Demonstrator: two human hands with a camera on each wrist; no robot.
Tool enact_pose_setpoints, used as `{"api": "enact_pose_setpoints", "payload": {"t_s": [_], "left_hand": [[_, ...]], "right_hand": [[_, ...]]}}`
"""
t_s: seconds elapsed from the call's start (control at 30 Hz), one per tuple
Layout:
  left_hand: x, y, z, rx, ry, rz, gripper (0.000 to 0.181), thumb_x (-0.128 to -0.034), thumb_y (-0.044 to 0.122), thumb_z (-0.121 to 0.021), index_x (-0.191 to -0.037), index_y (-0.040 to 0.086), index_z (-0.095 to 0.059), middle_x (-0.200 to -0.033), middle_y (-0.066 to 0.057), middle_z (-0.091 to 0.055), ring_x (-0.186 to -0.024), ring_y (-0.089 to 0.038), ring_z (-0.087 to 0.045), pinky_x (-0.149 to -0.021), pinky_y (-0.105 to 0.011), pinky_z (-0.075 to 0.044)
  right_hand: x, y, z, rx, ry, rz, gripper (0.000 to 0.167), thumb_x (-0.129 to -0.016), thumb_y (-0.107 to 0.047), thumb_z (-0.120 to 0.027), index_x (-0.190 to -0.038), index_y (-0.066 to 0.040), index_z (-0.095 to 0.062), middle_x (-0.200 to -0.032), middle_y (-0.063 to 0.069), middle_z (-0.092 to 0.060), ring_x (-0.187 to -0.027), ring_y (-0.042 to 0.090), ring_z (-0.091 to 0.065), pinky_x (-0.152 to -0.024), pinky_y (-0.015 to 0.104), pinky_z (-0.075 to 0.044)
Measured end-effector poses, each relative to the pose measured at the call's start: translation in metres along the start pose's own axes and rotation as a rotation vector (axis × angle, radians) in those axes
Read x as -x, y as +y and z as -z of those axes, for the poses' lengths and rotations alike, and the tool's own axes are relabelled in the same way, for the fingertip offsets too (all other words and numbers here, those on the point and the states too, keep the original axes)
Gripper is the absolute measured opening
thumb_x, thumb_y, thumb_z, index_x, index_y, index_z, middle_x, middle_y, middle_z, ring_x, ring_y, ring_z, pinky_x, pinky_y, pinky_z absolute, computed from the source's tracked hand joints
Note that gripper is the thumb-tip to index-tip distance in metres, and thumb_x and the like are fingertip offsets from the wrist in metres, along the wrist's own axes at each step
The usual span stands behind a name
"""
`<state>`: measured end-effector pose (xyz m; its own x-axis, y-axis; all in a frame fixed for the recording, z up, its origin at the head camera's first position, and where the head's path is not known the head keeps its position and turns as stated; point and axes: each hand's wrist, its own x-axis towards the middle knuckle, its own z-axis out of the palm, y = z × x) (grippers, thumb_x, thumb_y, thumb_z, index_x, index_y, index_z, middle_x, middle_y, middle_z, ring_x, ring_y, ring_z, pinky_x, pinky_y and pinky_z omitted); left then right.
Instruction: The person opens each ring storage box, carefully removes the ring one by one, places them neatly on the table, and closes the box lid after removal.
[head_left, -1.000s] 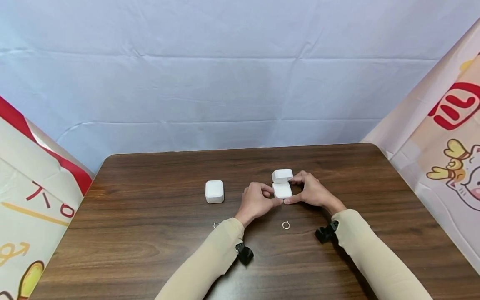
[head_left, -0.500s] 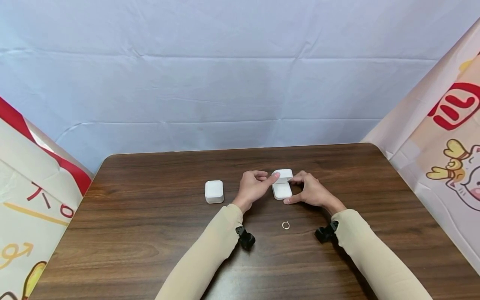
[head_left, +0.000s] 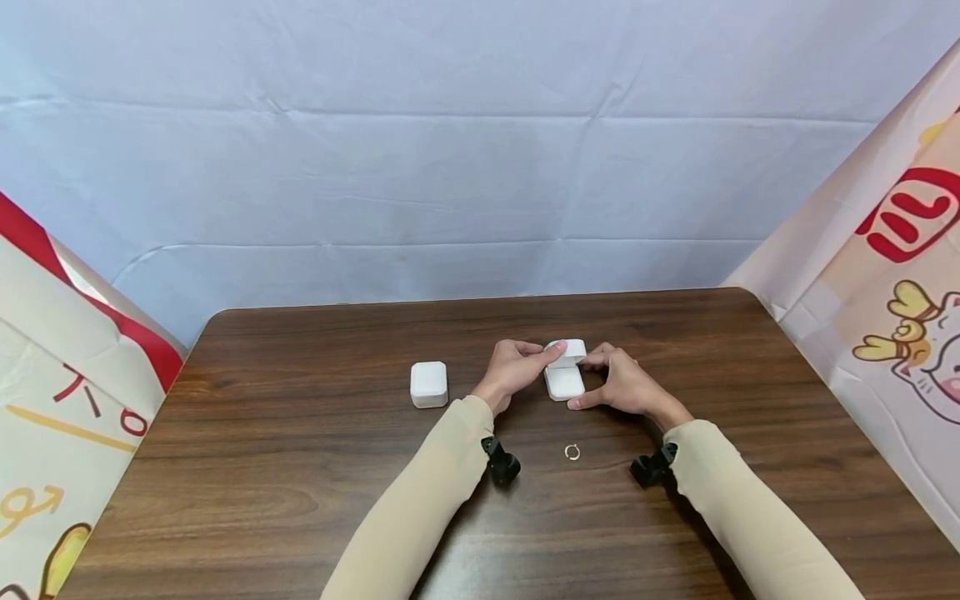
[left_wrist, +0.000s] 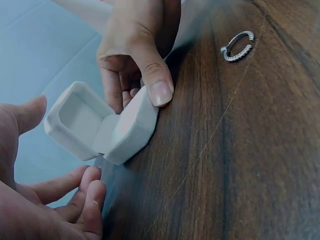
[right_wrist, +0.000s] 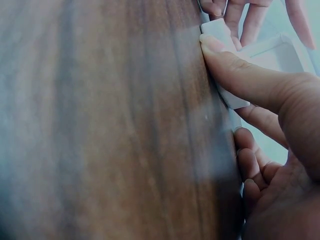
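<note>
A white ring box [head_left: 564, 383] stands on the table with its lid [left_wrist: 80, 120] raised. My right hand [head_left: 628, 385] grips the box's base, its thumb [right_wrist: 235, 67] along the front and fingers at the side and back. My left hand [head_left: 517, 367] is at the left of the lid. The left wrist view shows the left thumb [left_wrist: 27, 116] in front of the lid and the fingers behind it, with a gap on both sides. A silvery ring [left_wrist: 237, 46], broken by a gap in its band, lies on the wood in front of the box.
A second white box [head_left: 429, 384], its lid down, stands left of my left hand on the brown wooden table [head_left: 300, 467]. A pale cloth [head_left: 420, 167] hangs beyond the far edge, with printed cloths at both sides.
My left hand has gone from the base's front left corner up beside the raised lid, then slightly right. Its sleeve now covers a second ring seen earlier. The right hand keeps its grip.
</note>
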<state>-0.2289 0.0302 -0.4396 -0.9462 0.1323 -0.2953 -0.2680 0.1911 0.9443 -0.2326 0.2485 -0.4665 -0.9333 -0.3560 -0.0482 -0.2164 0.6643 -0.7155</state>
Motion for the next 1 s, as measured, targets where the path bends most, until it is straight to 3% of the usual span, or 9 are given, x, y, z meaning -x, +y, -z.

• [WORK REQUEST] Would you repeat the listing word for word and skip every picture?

• [RESPONSE AREA]
Demonstrator: two human hands with a camera on each wrist; no robot.
Tool enact_pose_setpoints, used as `{"api": "enact_pose_setpoints", "payload": {"t_s": [_], "left_hand": [[_, ...]], "right_hand": [[_, ...]]}}`
"""
t_s: seconds elapsed from the call's start (control at 30 Hz), one per tuple
Layout:
  left_hand: x, y, z, rx, ry, rz, gripper (0.000 to 0.181), thumb_x (-0.128 to -0.034), thumb_y (-0.044 to 0.122), thumb_z (-0.121 to 0.021), index_x (-0.191 to -0.037), index_y (-0.040 to 0.086), index_z (-0.095 to 0.059), middle_x (-0.200 to -0.033), middle_y (-0.066 to 0.057), middle_z (-0.091 to 0.055), ring_x (-0.186 to -0.024), ring_y (-0.089 to 0.038), ring_z (-0.087 to 0.045), pinky_x (-0.149 to -0.021), pinky_y (-0.105 to 0.011), pinky_z (-0.075 to 0.044)
  right_hand: x, y, z, rx, ry, rz, gripper (0.000 to 0.167), thumb_x (-0.129 to -0.016), thumb_y (-0.107 to 0.047), thumb_z (-0.120 to 0.027), index_x (-0.190 to -0.038), index_y (-0.066 to 0.040), index_z (-0.095 to 0.062), middle_x (-0.200 to -0.032), middle_y (-0.063 to 0.069), middle_z (-0.092 to 0.060), ring_x (-0.187 to -0.027), ring_y (-0.042 to 0.090), ring_z (-0.091 to 0.065), pinky_x (-0.152 to -0.024), pinky_y (-0.015 to 0.104), pinky_z (-0.075 to 0.044)
Measured end-effector poses, each relative to the pose measured at the call's start: translation in metres along the start pose's own axes and rotation as a rotation vector (axis × angle, radians) in those axes
Read x as -x, y as +y and z as -z of those axes, for the poses' lengths and rotations alike, and the tool's own axes are relabelled in the same way, for the fingertip offsets too (all other words and numbers here, those on the point and the states too, keep the original axes)
Gripper is the absolute measured opening
thumb_x, thumb_y, thumb_z, index_x, index_y, index_z, middle_x, middle_y, middle_z, ring_x, ring_y, ring_z, pinky_x, pinky_y, pinky_z absolute, computed from the source's tracked hand joints
Note that gripper is the thumb-tip to index-tip distance in metres, and thumb_x and the like are fingertip offsets from the wrist in metres, along the wrist's own axes at each step
The usual span stands behind a name
"""
`<state>`: measured end-effector pose (xyz m; its own x-axis, y-axis; all in a frame fixed for the recording, z up, its origin at the head camera's first position, and where the head's path is not known the head keeps its position and turns as stated; point and axes: each hand's wrist, its own x-axis towards the middle knuckle, its own z-axis out of the palm, y = z × x) (grippers, thumb_x, thumb_y, thumb_z, index_x, index_y, index_z, middle_x, middle_y, middle_z, ring_x, ring_y, ring_z, pinky_x, pinky_y and pinky_z omitted); left then right.
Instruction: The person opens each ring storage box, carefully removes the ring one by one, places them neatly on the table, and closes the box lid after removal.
[head_left, -1.000s] 
[head_left, -0.500s] 
[head_left, +0.000s] 
[left_wrist, +0.000s] 
[right_wrist, +0.000s] 
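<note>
A white ring box [head_left: 564, 383] stands on the table with its lid [left_wrist: 80, 120] raised. My right hand [head_left: 628, 385] grips the box's base, its thumb [right_wrist: 235, 67] along the front and fingers at the side and back. My left hand [head_left: 517, 367] is at the left of the lid. The left wrist view shows the left thumb [left_wrist: 27, 116] in front of the lid and the fingers behind it, with a gap on both sides. A silvery ring [left_wrist: 237, 46], broken by a gap in its band, lies on the wood in front of the box.
A second white box [head_left: 429, 384], its lid down, stands left of my left hand on the brown wooden table [head_left: 300, 467]. A pale cloth [head_left: 420, 167] hangs beyond the far edge, with printed cloths at both sides.
My left hand has gone from the base's front left corner up beside the raised lid, then slightly right. Its sleeve now covers a second ring seen earlier. The right hand keeps its grip.
</note>
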<state>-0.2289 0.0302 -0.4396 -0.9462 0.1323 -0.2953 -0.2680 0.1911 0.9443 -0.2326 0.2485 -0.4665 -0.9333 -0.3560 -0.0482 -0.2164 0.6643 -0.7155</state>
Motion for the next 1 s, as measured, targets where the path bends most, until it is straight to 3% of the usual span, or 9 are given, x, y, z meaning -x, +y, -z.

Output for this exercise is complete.